Graphic Novel Review: Bailey Tompkins

The graphic novel that I chose to read is Displacement a travelogue, by Lucy Knisley. This novel is about a young girl named Lucy who goes on a Caribbean cruise with her grandparents. Lucy is from New York and never desired to go on such a desire. Along the way she accompanies many adventures. She becomes closer to her grandparents while also being reminded that they are growing older. Lucy encounters many fun adventures on the cruise, but most of all her time on the cruise allows her to find herself.

Displacement a Travelogue, by Lucy Knisley, pg. 23

The iconography used within the novel is very evenly spread with words and images. The images and text appear to look hand-drawn which makes the comic feel like a diary. There are lots of text bubbles and the use of color is very significant to the emotions that the author displays. Some specific concepts from Scott McCloud include the relationship between words and images. On page 23 of Displacement a Travelogue, the relationship between words and images can be described as Duo-specific. Duo-specific means that both words and pictures send essentially the same message. This page illustrates duo-specific relationships because the items taken out o the bag are all labeled with words to re-emphasis what they are so if we separated the words from the picture it would still send the same message separately.
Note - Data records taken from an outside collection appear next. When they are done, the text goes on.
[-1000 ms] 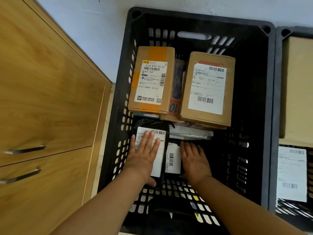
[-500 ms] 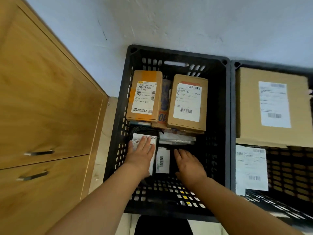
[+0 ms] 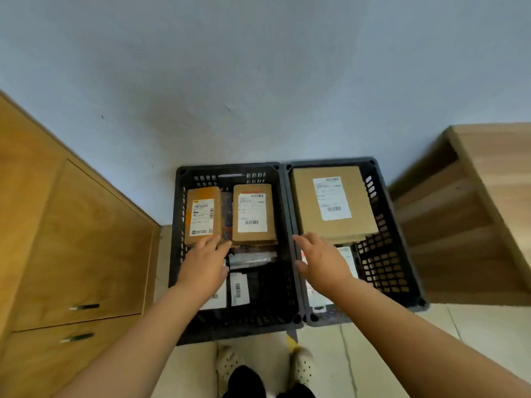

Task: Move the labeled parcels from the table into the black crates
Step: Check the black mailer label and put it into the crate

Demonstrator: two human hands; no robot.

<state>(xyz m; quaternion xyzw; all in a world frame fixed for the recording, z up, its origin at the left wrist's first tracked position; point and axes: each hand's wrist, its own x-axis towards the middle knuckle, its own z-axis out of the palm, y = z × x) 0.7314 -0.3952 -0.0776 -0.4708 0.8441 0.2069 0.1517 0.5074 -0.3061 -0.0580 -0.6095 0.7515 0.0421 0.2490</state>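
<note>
Two black crates stand side by side on the floor against the wall. The left crate (image 3: pixel 175 254) holds an orange-taped box (image 3: pixel 202 215), a brown labeled box (image 3: pixel 253 214) and dark flat parcels with white labels (image 3: pixel 239 289) nearer me. The right crate (image 3: pixel 402 271) holds a large brown labeled box (image 3: pixel 330 202) over a white-labeled parcel (image 3: pixel 346 255). My left hand (image 3: pixel 205 267) hovers above the left crate, fingers straight, holding nothing. My right hand (image 3: pixel 320 261) hangs over the right crate's near-left part, fingers relaxed and empty.
A wooden cabinet with two drawer handles (image 3: pixel 83 307) stands at the left. A wooden shelf unit (image 3: pixel 459 214) stands at the right. My feet in light perforated shoes (image 3: pixel 230 363) are on the pale tiled floor in front of the crates.
Both hands have lifted off the dark parcels in the left crate. My right hand moved right, over the right crate. The view has pulled back and up, showing both crates whole.
</note>
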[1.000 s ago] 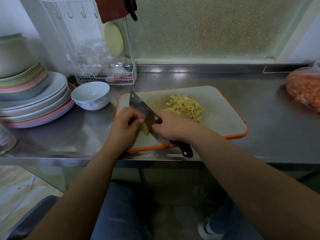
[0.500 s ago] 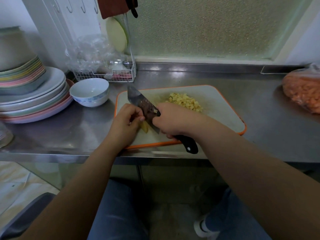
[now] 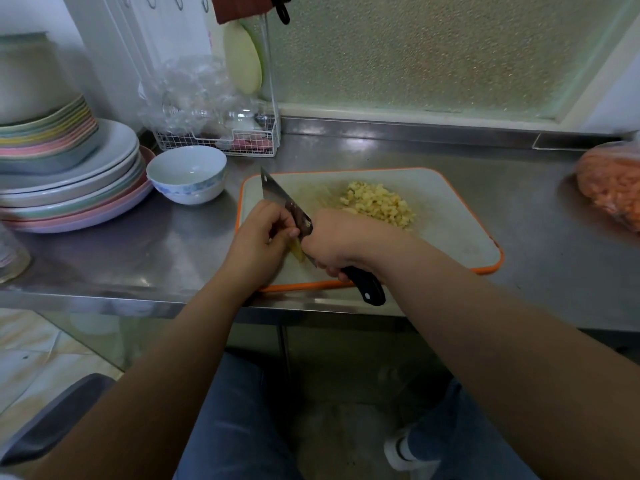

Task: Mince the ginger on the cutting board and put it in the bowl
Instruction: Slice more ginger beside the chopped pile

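Blade tip rides higher than half a second ago | right hand [image 3: 332, 242] grips cleaver [image 3: 280, 199], blade running far-left to near-right | left hand [image 3: 258, 237] pinches ginger piece [image 3: 298, 252] on cutting board [image 3: 460, 237] | minced pile [image 3: 379, 204] mid-board.

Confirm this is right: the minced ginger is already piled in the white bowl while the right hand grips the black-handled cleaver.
Not quite. The head view shows the pile of yellow minced ginger lying on the orange-edged white cutting board; the white bowl with blue pattern holds none. The right hand does grip the black-handled cleaver.
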`<state>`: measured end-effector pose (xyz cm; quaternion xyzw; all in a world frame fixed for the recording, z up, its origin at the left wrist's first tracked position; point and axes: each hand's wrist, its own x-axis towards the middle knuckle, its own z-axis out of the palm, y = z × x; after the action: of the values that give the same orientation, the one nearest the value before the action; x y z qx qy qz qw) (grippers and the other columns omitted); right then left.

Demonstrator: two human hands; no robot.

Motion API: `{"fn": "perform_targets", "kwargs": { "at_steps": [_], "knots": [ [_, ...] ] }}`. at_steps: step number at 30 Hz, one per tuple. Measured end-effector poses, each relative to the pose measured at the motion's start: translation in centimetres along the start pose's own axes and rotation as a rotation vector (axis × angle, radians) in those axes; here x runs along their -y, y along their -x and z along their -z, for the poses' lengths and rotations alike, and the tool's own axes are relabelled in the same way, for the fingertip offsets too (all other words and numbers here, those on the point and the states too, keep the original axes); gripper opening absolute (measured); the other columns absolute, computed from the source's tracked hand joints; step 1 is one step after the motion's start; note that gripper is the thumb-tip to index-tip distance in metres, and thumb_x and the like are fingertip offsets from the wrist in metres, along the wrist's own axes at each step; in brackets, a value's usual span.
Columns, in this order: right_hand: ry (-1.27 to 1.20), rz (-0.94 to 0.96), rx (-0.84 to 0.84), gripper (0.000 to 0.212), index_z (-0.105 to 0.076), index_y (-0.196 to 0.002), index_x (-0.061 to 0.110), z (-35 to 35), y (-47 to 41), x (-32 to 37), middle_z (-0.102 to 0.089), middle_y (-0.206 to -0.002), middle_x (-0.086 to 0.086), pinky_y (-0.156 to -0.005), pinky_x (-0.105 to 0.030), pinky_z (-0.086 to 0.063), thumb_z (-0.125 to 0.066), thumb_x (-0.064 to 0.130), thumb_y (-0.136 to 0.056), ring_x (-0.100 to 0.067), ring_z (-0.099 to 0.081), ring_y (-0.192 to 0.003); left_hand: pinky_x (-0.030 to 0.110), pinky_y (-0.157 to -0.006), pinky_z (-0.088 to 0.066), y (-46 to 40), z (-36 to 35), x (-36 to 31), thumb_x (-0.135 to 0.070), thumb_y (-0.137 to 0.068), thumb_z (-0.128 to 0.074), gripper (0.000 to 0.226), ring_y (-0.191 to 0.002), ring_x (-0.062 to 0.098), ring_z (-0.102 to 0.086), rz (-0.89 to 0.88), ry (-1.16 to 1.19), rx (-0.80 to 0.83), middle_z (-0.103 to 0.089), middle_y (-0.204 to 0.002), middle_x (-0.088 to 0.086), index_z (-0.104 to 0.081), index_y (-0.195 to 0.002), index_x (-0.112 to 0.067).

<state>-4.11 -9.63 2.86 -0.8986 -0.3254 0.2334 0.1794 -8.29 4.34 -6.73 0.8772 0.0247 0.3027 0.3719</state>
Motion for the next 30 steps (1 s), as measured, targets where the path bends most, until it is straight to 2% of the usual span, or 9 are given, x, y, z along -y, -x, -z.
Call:
{"fn": "perform_targets", "kwargs": {
  "at_steps": [4, 7, 10, 19, 21, 22, 23, 25, 30],
  "knots": [
    [0.049, -0.002, -0.015, 0.034, -0.036, -0.063, 0.017, -1.4, -0.5, -0.3, -0.045, -0.064, 0.0, -0.044, -0.022, -0.034, -0.045, 0.015, -0.096, -0.011, -0.043, -0.05, 0.013, -0.073, -0.039, 0.0, 0.0, -0.1, 0.004, -0.081, -0.064, 0.01, -0.082, 0.014, -0.05, 0.018, 0.017, 0.007, -0.053, -0.087, 0.001, -0.058, -0.083, -0.004],
    [0.011, -0.02, -0.021, 0.034, -0.037, -0.062, 0.016, -1.3, -0.5, -1.0, -0.045, -0.063, -0.002, -0.046, -0.023, -0.037, -0.045, 0.015, -0.096, -0.013, -0.042, -0.051, 0.011, -0.073, -0.037, 0.1, 0.2, -0.3, 0.003, -0.083, -0.062, 0.01, -0.08, 0.006, -0.049, 0.037, 0.033, -0.001, -0.052, -0.087, 0.0, -0.058, -0.083, -0.006],
    [-0.093, -0.082, 0.017, 0.023, -0.051, -0.071, 0.009, -0.8, -0.4, -2.1, -0.054, -0.06, -0.007, -0.047, -0.024, -0.043, -0.045, 0.015, -0.093, -0.018, -0.049, -0.045, 0.006, -0.069, -0.035, 0.4, 0.3, -0.7, -0.001, -0.088, -0.058, 0.011, -0.076, -0.004, -0.047, 0.087, 0.043, -0.012, -0.05, -0.086, -0.007, -0.056, -0.085, -0.011],
    [-0.152, -0.033, -0.01, 0.018, -0.049, -0.076, 0.01, -0.7, 0.5, -2.7, -0.055, -0.063, -0.009, -0.036, -0.019, -0.04, -0.049, 0.017, -0.093, -0.018, -0.05, -0.041, 0.01, -0.073, -0.038, 0.5, 0.0, -0.4, -0.004, -0.089, -0.058, 0.017, -0.083, 0.009, -0.051, 0.089, -0.009, 0.008, -0.052, -0.098, 0.002, -0.053, -0.093, -0.019],
    [-0.193, -0.014, -0.021, 0.015, -0.049, -0.099, 0.008, -0.9, 0.6, -2.5, -0.058, -0.079, -0.012, -0.041, -0.025, -0.043, -0.052, 0.022, -0.092, -0.02, -0.053, -0.05, 0.013, -0.075, -0.039, 0.7, 0.1, -0.4, -0.004, -0.087, -0.061, 0.02, -0.081, 0.009, -0.05, 0.048, -0.045, 0.005, -0.049, -0.1, 0.0, -0.053, -0.093, -0.02],
    [-0.22, -0.007, -0.024, 0.031, -0.042, -0.117, 0.009, -1.0, 0.5, -2.4, -0.058, -0.086, -0.012, -0.043, -0.027, -0.043, -0.052, 0.023, -0.092, -0.02, -0.053, -0.055, 0.013, -0.075, -0.039, 0.9, 0.2, -0.5, -0.004, -0.086, -0.062, 0.02, -0.081, 0.009, -0.049, 0.032, -0.067, 0.001, -0.048, -0.101, -0.001, -0.053, -0.093, -0.021],
    [-0.236, 0.005, -0.02, 0.046, -0.031, -0.133, 0.014, -1.2, 0.4, -2.5, -0.056, -0.087, -0.009, -0.044, -0.027, -0.043, -0.051, 0.023, -0.093, -0.019, -0.054, -0.057, 0.012, -0.075, -0.039, 1.1, 0.3, -0.5, -0.005, -0.086, -0.063, 0.02, -0.081, 0.009, -0.049, 0.022, -0.091, -0.003, -0.048, -0.102, -0.002, -0.053, -0.094, -0.02],
    [-0.24, 0.056, -0.014, 0.055, -0.022, -0.143, 0.025, -1.5, 0.6, -2.5, -0.05, -0.079, -0.002, -0.043, -0.024, -0.041, -0.048, 0.022, -0.095, -0.016, -0.053, -0.054, 0.016, -0.076, -0.042, 1.3, 0.6, -0.5, -0.006, -0.085, -0.065, 0.02, -0.082, 0.008, -0.05, 0.027, -0.127, 0.003, -0.049, -0.103, -0.002, -0.055, -0.096, -0.019],
    [-0.282, 0.121, -0.058, 0.031, -0.053, -0.124, 0.016, -2.2, 1.1, -2.0, -0.051, -0.068, 0.0, -0.039, -0.023, -0.044, -0.048, 0.019, -0.093, -0.016, -0.053, -0.045, 0.037, -0.073, -0.048, 1.8, 1.7, -0.4, -0.013, -0.08, -0.072, 0.022, -0.084, 0.014, -0.053, 0.057, -0.229, 0.009, -0.049, -0.094, -0.007, -0.053, -0.088, -0.021]
  ]
}}
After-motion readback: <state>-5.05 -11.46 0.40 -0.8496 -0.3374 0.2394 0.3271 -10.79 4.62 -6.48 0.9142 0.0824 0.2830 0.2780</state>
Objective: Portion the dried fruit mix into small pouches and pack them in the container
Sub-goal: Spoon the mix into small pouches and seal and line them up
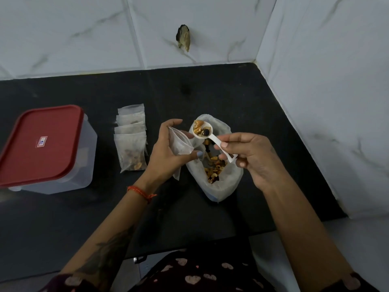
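Your right hand (pixel 250 157) pinches the loaded scoop (pixel 203 131) by its handle; your left hand (pixel 168 148) grips the limp, apparently open pouch (pixel 180 144) below its mouth.

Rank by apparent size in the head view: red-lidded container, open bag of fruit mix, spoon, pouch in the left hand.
1. Red-lidded container, clearly largest.
2. Open bag of fruit mix.
3. and 4. Spoon and pouch: unsure. The left hand hides part of the pouch, and the right hand covers part of the spoon's handle.
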A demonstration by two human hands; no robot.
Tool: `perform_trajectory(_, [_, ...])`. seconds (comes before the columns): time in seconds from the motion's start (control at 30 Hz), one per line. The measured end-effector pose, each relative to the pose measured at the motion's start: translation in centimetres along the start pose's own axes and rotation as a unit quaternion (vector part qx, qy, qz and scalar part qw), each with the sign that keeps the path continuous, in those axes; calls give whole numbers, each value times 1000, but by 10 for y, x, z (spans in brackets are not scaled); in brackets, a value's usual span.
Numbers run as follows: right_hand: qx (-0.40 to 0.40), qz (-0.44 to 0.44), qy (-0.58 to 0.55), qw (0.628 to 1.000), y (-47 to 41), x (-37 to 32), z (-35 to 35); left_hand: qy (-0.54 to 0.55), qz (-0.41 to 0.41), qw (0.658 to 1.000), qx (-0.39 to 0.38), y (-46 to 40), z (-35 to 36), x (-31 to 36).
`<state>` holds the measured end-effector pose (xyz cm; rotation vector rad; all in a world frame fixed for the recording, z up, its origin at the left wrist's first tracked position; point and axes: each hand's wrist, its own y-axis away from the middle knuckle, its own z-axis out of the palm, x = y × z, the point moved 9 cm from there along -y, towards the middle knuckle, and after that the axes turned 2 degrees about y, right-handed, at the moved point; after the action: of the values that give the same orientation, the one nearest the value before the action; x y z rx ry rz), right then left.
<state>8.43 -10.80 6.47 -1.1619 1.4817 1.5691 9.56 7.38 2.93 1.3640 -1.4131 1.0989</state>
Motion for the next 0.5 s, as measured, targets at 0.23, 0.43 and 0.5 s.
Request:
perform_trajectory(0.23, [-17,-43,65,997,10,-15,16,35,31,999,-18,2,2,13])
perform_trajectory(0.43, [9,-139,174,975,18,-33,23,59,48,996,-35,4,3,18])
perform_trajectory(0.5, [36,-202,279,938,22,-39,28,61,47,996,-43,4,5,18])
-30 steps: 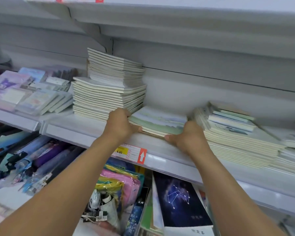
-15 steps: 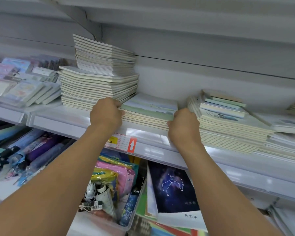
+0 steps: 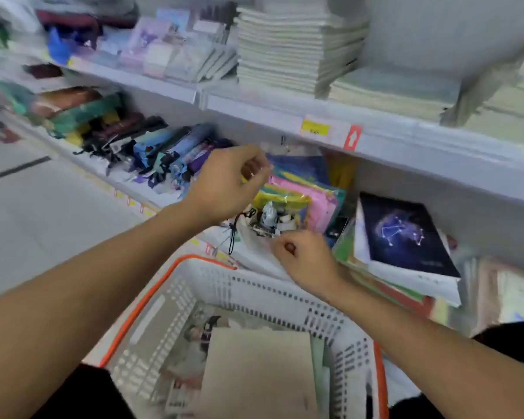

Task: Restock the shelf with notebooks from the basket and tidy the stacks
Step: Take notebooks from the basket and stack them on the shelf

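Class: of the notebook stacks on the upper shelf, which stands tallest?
The pale stack of notebooks left of the price label's red arrow; the lower stack beside it is far shorter.

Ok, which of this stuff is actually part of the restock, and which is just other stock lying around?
Part of the job:
- white basket with the orange rim
- notebooks in the basket
- tall notebook stack and the lower stack beside it on the shelf
- left hand, right hand, both holding nothing

Just lying about:
- folded umbrellas
- constellation notebook
- pastel pouches
- price tag
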`<state>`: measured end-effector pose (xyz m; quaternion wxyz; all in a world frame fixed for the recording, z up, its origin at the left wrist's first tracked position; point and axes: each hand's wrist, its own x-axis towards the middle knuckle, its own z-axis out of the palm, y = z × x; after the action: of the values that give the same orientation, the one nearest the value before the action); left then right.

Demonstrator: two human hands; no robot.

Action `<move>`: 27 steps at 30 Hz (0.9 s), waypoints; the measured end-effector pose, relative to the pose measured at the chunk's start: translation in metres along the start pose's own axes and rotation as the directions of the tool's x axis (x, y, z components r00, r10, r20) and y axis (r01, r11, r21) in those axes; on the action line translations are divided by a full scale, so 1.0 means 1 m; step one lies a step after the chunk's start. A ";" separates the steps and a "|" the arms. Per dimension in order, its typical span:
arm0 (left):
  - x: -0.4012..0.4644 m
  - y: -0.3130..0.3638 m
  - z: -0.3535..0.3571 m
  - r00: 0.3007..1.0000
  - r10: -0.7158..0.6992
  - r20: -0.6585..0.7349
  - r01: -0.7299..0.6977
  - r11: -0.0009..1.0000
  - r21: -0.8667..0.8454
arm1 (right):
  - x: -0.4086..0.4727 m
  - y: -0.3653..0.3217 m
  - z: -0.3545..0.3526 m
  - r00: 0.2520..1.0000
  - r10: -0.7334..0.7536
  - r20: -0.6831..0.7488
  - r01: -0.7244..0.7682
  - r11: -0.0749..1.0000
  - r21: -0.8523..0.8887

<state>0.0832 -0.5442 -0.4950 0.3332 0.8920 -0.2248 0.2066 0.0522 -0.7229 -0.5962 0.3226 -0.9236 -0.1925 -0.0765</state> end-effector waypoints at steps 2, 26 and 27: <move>-0.061 -0.029 -0.012 0.932 -0.202 0.302 0.157 0.973 0.168 | -0.023 0.017 0.055 0.853 0.102 0.511 -0.057 0.993 -0.104; -0.193 -0.085 -0.012 0.364 -0.596 0.715 0.202 0.800 0.564 | -0.115 0.108 0.161 0.597 0.624 0.504 -0.268 0.747 -0.608; -0.191 -0.084 -0.012 0.375 -0.612 0.697 0.186 0.786 0.590 | -0.105 0.102 0.152 0.571 0.606 0.553 -0.259 0.773 -0.579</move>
<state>-0.0299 -0.4289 -0.6276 0.0165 0.9451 -0.0811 -0.3161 0.0002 -0.7335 -0.8003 0.0150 -0.9425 -0.0403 0.3314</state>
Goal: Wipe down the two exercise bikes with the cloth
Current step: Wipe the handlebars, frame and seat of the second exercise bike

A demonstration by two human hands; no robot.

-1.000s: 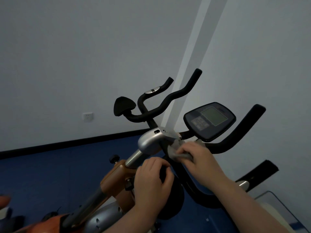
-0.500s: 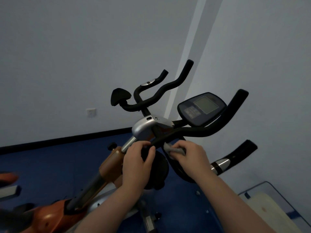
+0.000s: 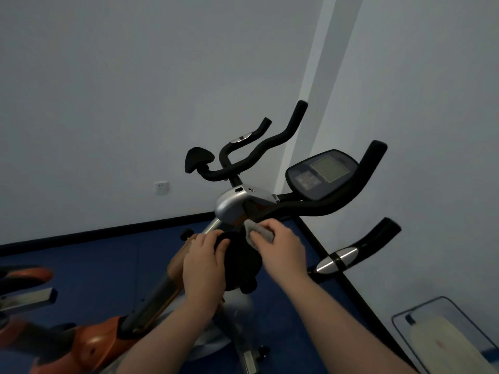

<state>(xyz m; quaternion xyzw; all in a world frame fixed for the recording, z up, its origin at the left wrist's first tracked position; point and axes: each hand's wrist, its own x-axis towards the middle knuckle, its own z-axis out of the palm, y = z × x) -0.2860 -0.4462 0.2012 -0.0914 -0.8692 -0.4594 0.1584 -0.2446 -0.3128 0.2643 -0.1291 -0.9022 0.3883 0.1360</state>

The Right Number (Part 1), by Scott McCloud, panel 34

After reading web comics by Eroyn Franklin and Scott McCloud, I noticed many differences between web comics and printed comics. Something that struck me as especially different when reading a web comic was that by not being able to see the entire page or “scene”, I noticed that I predicted what was going to happen next more often than I do when I read a printed comic. The concept of time frames is way different in web comics than in printed comics because in printed comics you have the choice to leave it up serious viewer participation and interpretation, but in Scott McCloud’s “The Right Number”, the reader had no say in what frame appeared next.